Of Averages & Anomalies - Part 2B. More on why Surface Temperature records are more robust than we think

In Part 1A and Part 1B we looked at how surface temperature trends are calculated, the importance of using Temperature Anomalies as your starting point before doing any averaging and why this can make our temperature record more robust.

In Part 2A and in this Part 2B we will look at a number of the claims made about ‘problems’ in the record, and how misperceptions about how the record is calculated can lead us to think that it is more fragile than it actually is. This should also be read in conjunction with earlier posts here at SkS on the evidence here, here & here that these ‘problems’ don’t have much impact. In this post I will focus on why they don’t have much impact.

If you hear a statement such as ‘They have dropped stations from cold locations so the result is now give a false warming bias’ and your first reaction is, yes, that would have that effect, then please, if you haven’t done so already, go and read Part 1A and Part 1B then come back here and continue.

Part 2A focused on issues of broader station location. Part 2B focuses on issues related to the immediate station locale.

Now to the issues.

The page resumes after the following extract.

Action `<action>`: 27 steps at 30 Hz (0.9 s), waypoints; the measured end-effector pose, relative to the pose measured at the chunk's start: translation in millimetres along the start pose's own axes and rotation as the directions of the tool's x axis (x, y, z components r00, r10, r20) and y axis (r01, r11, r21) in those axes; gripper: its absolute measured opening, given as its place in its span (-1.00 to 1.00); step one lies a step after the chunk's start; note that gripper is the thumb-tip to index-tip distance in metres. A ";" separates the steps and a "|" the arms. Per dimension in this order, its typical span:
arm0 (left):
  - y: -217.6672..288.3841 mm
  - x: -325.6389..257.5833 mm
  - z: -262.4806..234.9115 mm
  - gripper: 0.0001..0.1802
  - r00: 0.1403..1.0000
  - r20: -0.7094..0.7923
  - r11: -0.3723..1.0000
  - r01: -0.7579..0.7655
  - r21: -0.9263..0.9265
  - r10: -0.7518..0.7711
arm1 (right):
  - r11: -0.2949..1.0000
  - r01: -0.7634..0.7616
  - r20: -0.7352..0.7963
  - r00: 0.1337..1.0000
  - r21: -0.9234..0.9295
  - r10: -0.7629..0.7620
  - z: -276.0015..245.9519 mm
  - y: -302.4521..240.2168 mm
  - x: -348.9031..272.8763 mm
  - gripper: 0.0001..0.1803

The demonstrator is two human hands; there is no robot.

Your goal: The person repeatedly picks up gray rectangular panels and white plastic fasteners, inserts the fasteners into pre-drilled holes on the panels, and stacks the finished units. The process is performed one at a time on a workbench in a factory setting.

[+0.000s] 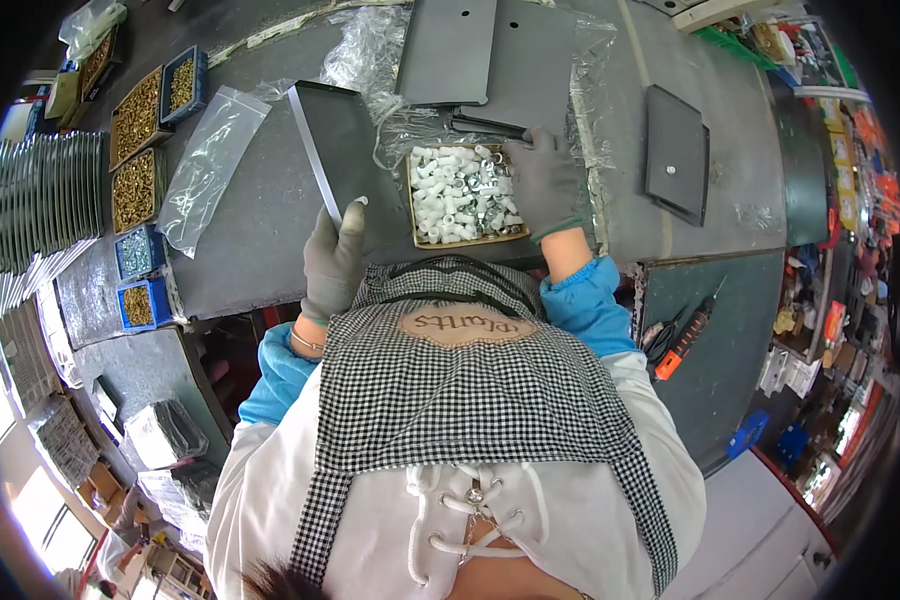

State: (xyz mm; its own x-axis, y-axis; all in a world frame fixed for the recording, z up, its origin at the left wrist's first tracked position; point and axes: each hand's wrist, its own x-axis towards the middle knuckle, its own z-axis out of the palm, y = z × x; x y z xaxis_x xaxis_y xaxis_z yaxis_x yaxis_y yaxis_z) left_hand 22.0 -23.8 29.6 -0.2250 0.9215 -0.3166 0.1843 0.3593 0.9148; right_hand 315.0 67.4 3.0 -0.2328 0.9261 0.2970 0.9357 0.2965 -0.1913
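Observation:
My left hand (334, 262), in a grey glove, is closed on the near end of a dark grey metal panel (355, 145) with a pale bright edge. A small white piece (362, 201) shows by its thumb; whether it is a loose part is unclear. My right hand (548, 182), gloved too, is at the right rim of a shallow cardboard box (420, 243). Its curled fingertips meet the end of a dark folded metal strip (490, 125). White plastic fittings and shiny metal pieces (460, 195) fill the box.
Dark flat panels (448, 50) lie at the back on crumpled clear plastic. Another panel pair (676, 155) rests at right. Bins of brass-coloured screws (135, 120) and a clear bag (213, 165) are at left. An orange-handled tool (682, 345) lies at lower right.

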 end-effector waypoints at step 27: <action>23.8 21.4 -19.1 -0.49 0.903 0.409 0.847 0.316 -0.428 -0.130 | 0.987 -0.069 0.054 0.996 -0.144 0.077 27.4 -0.3 -17.4 -0.84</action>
State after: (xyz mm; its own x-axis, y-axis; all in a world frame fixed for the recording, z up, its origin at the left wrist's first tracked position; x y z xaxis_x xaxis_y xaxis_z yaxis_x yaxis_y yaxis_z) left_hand 3.3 1.7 49.4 0.1641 0.8460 -0.5073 -0.3248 0.5319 0.7820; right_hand 311.6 57.5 -27.7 -0.1736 0.9574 0.2307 0.9779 0.1954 -0.0750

What are the possible problems?

Problems with ‘bad’ stations

One issue that has received considerable attention is the question of the ‘quality’ of surface observation stations, particularly in the US. How well do the stations in the observation network meet quality standards with respect to location and avoidance of local biasing issues, and how much might this impact on the accuracy of the temperature record.

The upshot of investigations into this is that, at least in the US, a substantial proportion of stations have poor location quality ratings. However, analysis of the impact of the site quality problems by a number of independent analysts suggests that these problems have had almost no impact on the accuracy of the long term temperature record. How could this be? Surely that is the whole point of these quality rankings – poor quality sites can give bad results. So why wouldn’t they?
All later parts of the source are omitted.